TwinElectra delivers advanced engineering solutions spanning electrification, power systems, controls, digital engineering, and validation to accelerate innovation across industrial and mobility markets.

Physics-Informed Prognostics & Predictive Maintenance

TwinElectra's Physics-Informed Predictive Maintenance solutions combine engineering models, operational data, and advanced analytics to predict equipment health, estimate remaining useful life, and prevent costly unplanned failures.

Unlike traditional predictive maintenance systems that rely solely on historical data, our approach integrates first-principles engineering models with real-world operating data collected through telematics, Industrial IoT (IIoT) systems, and onboard sensors. This combination enables more accurate predictions, improved fault detection, and deeper insight into asset behavior under actual operating conditions.

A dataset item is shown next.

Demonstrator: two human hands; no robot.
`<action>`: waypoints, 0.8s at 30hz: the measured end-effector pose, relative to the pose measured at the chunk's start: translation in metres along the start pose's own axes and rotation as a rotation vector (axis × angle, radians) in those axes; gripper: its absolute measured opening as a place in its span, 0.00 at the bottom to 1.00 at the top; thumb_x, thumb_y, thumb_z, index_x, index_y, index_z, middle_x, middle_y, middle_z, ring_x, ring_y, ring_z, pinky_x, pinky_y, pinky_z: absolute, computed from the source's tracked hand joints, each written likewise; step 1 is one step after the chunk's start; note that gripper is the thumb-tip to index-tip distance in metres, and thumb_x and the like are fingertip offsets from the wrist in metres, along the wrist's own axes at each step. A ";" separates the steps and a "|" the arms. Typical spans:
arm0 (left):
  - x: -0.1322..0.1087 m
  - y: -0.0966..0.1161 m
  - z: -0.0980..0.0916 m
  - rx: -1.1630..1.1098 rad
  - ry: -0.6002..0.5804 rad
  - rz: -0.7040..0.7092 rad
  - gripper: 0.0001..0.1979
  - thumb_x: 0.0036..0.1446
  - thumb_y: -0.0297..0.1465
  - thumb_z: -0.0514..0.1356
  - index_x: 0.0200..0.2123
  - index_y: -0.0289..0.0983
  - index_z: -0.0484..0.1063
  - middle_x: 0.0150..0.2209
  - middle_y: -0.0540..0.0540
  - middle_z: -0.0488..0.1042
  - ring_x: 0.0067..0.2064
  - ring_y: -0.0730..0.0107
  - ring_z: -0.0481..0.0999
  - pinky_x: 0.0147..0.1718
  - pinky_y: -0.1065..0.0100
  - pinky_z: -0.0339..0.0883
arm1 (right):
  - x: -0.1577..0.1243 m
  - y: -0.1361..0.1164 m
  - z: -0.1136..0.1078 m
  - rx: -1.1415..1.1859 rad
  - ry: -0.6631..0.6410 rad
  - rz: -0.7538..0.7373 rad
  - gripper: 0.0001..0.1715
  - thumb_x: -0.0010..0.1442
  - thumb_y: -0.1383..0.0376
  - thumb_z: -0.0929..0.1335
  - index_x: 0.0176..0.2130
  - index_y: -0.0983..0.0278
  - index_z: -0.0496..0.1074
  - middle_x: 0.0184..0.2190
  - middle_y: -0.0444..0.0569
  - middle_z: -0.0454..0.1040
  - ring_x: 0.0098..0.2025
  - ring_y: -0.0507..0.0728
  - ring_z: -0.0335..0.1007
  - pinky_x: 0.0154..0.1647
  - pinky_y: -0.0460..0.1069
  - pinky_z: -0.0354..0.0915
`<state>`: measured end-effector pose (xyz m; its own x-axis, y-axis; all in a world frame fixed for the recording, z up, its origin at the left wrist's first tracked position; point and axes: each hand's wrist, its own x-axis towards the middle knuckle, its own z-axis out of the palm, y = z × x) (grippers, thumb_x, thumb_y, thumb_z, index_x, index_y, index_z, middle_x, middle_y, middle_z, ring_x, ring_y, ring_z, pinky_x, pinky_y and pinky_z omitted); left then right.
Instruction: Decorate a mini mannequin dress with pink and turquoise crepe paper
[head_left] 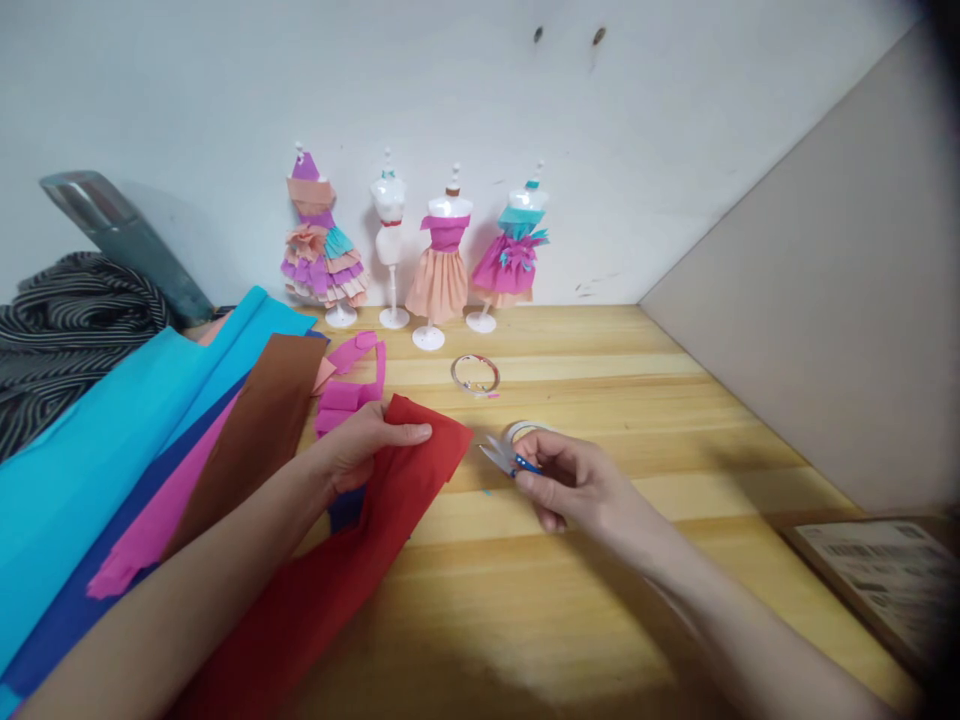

By continuously monitoring equipment health and operating environments, organizations can move from reactive maintenance to proactive asset management, reducing downtime and maximizing equipment availability.

How It Works

TwinElectra's prognostics platform combines:

  • Physics-based component models
  • Telematics and IIoT data collection
  • Real-time condition monitoring
  • Sensor fusion and edge analytics
  • Machine learning and AI algorithms
  • Cloud-based data processing
  • Remaining Useful Life (RUL) estimation

This integrated approach enables continuous assessment of component degradation and asset health throughout the equipment lifecycle.

Components and Systems Monitored

Our predictive maintenance solutions support a wide range of industrial and mobile equipment systems, including:

  • Traction motors
  • Electric machines and generators
  • Gearboxes and transmissions
  • Axles and driveline systems
  • Hydraulic systems
  • Pumps and actuators
  • Battery systems
  • Power electronics and inverters
  • Cooling systems
  • Industrial machinery and rotating equipment

Key Capabilities

  • Remaining Useful Life (RUL) prediction
  • Early fault detection and diagnostics
  • Condition-based maintenance planning
  • Fleet health monitoring
  • Asset performance tracking
  • Failure mode identification
  • Root cause analysis
  • Maintenance optimization

By identifying degradation trends before failures occur, maintenance teams can schedule service activities at the optimal time, minimizing disruption to operations.

Advanced Technologies

TwinElectra leverages a combination of modern digital technologies to deliver scalable predictive maintenance solutions:

  • Edge computing
  • Real-time analytics
  • Industrial IoT connectivity
  • Cloud computing platforms
  • Machine learning
  • Digital Twin integration
  • Sensor fusion
  • Fleet analytics

These technologies work together to transform raw operational data into actionable maintenance intelligence.

Why Physics-Informed Matters

Many predictive maintenance systems rely exclusively on historical failure data. However, equipment often operates under changing conditions that may not be fully represented in past datasets.

TwinElectra's physics-informed approach incorporates an understanding of how components actually wear, age, and degrade under load, temperature, duty cycle, and environmental conditions. This results in more reliable predictions, improved explainability, and greater confidence in maintenance decisions.

Business Benefits

TwinElectra's prognostics solutions help organizations:

  • Reduce unplanned downtime
  • Increase equipment availability
  • Lower maintenance costs
  • Extend asset life
  • Improve fleet utilization
  • Reduce warranty exposure
  • Improve operational reliability
  • Enhance maintenance planning

By predicting failures before they occur, organizations can maximize uptime, improve productivity, and make more informed decisions about asset management throughout the equipment lifecycle.